## WHAT YOU HAVE TO DO
This task calls for copying every line in the data below that contains the word "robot".

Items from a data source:
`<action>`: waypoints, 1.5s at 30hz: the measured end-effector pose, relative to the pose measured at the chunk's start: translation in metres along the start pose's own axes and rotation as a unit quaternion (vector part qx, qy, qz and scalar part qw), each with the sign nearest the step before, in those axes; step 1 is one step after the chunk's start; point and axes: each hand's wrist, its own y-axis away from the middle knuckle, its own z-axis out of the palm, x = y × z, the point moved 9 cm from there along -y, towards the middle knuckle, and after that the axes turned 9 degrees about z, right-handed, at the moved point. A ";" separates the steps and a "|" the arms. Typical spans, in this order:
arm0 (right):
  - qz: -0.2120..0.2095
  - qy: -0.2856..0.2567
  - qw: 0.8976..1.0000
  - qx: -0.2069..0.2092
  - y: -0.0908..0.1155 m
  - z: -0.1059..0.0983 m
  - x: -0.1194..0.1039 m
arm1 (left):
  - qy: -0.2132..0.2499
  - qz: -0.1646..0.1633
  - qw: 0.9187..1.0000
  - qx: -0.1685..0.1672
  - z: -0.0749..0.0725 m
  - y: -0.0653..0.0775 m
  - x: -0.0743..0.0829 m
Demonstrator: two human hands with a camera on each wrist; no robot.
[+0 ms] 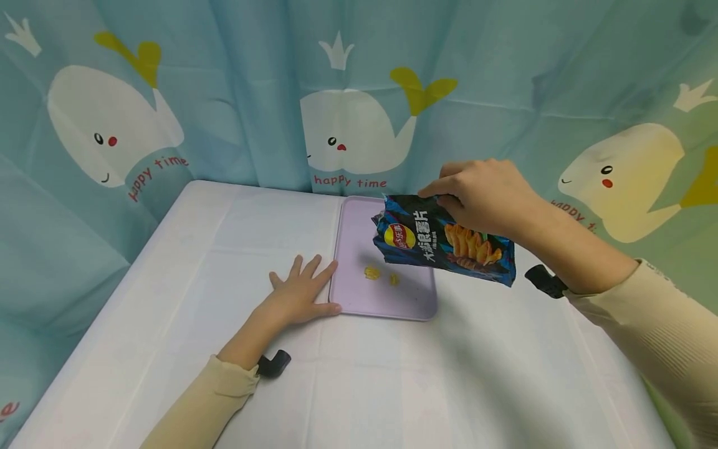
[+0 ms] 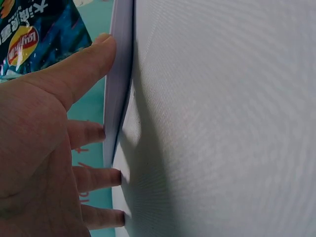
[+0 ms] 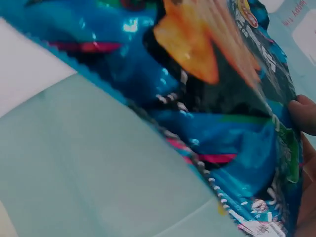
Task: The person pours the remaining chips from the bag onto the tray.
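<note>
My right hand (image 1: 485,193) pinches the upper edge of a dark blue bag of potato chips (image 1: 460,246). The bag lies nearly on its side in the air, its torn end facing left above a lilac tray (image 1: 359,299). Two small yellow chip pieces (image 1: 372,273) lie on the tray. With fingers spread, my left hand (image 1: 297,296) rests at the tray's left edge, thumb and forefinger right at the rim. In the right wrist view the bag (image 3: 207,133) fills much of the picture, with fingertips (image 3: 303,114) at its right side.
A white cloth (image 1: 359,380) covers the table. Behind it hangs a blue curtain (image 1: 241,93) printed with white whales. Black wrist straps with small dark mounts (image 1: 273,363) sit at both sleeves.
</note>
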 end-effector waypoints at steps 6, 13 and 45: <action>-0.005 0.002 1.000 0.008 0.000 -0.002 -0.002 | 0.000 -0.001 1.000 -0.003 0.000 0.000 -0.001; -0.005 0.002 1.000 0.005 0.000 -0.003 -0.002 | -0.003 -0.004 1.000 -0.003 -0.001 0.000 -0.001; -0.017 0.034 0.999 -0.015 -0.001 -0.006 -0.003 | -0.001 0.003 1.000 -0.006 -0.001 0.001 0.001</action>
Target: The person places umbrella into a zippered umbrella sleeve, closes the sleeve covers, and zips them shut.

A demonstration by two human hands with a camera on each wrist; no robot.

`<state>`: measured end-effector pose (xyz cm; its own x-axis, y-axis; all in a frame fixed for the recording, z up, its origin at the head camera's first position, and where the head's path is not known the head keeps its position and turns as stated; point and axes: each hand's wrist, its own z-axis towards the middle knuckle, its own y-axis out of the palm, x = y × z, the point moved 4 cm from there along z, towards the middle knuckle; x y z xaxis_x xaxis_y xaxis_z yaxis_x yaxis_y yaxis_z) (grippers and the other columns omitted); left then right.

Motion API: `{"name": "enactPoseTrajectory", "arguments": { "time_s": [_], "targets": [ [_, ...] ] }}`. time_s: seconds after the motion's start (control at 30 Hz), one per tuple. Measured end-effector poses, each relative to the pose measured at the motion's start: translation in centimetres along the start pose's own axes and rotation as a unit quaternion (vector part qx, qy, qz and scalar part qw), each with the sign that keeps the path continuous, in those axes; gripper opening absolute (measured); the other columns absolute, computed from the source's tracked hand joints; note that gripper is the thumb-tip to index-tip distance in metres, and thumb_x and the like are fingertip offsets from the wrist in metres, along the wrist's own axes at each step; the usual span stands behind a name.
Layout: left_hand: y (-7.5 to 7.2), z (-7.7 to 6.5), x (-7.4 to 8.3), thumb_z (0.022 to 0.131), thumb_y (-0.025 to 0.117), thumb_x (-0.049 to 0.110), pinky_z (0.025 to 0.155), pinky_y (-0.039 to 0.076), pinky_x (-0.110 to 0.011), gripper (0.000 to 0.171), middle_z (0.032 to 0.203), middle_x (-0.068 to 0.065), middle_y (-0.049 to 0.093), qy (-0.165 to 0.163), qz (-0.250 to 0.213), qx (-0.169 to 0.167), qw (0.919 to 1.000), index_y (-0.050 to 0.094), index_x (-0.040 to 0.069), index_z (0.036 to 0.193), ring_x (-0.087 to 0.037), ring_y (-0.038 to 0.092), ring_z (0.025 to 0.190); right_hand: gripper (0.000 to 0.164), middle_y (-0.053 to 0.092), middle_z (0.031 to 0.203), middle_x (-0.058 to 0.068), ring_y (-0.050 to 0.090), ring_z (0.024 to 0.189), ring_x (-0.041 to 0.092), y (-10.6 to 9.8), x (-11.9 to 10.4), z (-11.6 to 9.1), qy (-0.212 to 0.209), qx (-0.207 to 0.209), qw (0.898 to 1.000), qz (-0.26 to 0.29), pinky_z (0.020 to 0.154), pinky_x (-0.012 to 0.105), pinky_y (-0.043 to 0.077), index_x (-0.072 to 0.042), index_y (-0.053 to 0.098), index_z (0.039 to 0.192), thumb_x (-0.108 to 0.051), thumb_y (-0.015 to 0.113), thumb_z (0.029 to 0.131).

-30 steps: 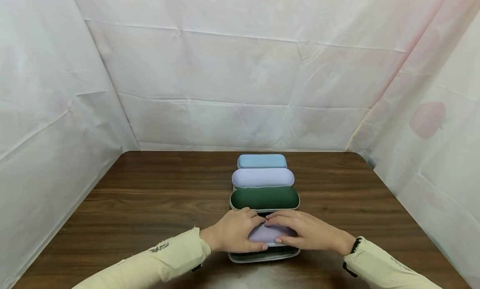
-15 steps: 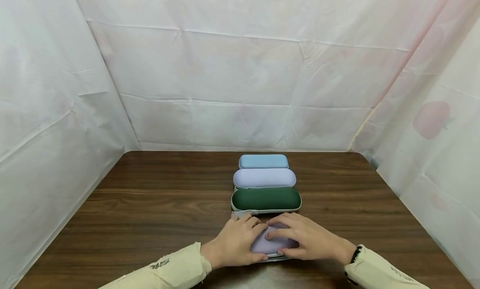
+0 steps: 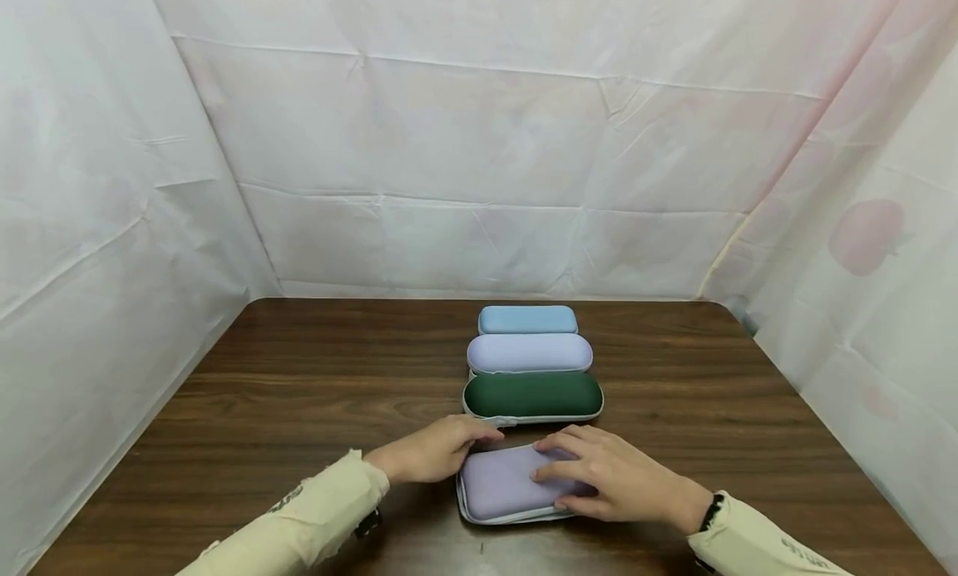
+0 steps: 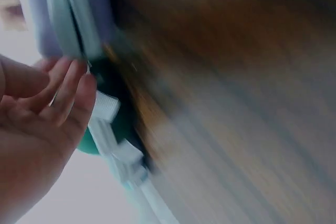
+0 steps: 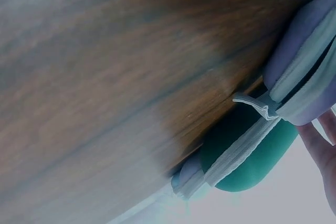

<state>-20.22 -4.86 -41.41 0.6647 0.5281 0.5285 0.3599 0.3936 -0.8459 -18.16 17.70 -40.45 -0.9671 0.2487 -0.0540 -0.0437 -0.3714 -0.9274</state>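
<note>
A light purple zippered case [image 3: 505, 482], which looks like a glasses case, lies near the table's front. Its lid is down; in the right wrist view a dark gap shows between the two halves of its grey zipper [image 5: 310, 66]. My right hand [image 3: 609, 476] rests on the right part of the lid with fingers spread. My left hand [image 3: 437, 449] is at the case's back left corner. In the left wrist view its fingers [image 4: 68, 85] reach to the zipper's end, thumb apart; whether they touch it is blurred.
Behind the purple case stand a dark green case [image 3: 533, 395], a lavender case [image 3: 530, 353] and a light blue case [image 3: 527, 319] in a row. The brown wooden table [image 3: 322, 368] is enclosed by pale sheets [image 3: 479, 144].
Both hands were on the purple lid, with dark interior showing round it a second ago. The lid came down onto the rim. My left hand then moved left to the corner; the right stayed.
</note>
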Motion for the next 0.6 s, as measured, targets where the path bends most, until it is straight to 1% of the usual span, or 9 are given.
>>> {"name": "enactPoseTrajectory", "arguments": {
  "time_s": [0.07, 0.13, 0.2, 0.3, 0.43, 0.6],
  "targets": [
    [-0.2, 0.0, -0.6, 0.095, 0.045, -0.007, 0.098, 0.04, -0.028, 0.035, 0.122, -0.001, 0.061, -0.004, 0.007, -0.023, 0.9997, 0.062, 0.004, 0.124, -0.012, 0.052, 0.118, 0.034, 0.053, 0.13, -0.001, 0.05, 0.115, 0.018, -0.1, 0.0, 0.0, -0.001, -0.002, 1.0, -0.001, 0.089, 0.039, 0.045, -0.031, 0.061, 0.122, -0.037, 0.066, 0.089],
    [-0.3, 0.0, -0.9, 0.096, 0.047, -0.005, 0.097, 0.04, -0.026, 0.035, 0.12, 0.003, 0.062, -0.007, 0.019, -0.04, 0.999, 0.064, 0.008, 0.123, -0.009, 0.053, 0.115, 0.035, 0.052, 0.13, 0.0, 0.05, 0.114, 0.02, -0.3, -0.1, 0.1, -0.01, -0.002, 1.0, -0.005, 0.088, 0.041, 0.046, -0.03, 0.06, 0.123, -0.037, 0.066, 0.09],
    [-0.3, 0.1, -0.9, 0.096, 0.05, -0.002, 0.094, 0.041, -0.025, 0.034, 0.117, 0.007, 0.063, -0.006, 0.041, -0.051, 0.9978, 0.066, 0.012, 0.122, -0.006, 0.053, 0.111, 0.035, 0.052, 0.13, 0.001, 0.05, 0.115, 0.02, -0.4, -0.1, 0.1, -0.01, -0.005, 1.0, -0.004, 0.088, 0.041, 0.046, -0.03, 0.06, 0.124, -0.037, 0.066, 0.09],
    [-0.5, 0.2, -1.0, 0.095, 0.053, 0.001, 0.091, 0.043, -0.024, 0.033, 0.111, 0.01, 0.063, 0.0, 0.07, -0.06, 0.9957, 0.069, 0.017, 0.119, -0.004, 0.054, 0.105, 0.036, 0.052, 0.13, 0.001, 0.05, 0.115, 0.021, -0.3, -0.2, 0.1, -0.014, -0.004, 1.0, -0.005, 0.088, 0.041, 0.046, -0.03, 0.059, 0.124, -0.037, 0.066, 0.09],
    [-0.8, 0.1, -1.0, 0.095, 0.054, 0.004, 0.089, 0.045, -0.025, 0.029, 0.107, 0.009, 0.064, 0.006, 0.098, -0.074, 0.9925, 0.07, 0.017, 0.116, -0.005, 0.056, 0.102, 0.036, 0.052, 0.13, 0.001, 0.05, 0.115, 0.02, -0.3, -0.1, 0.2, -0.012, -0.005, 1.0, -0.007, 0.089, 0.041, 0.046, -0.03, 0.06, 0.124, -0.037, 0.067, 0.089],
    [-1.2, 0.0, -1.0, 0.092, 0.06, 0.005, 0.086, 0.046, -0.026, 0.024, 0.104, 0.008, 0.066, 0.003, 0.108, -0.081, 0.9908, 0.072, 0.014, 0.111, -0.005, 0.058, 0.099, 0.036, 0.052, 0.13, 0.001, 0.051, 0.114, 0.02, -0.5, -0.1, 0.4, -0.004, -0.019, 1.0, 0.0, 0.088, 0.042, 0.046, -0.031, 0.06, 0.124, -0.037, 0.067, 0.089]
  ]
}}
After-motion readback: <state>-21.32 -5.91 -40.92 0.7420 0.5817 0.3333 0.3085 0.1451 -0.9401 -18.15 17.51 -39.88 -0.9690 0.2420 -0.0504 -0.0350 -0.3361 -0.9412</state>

## RESPONSE TO THE TASK
Demonstrator: two human hands with a camera on each wrist; no robot.
A demonstration by two human hands with a camera on each wrist; no robot.

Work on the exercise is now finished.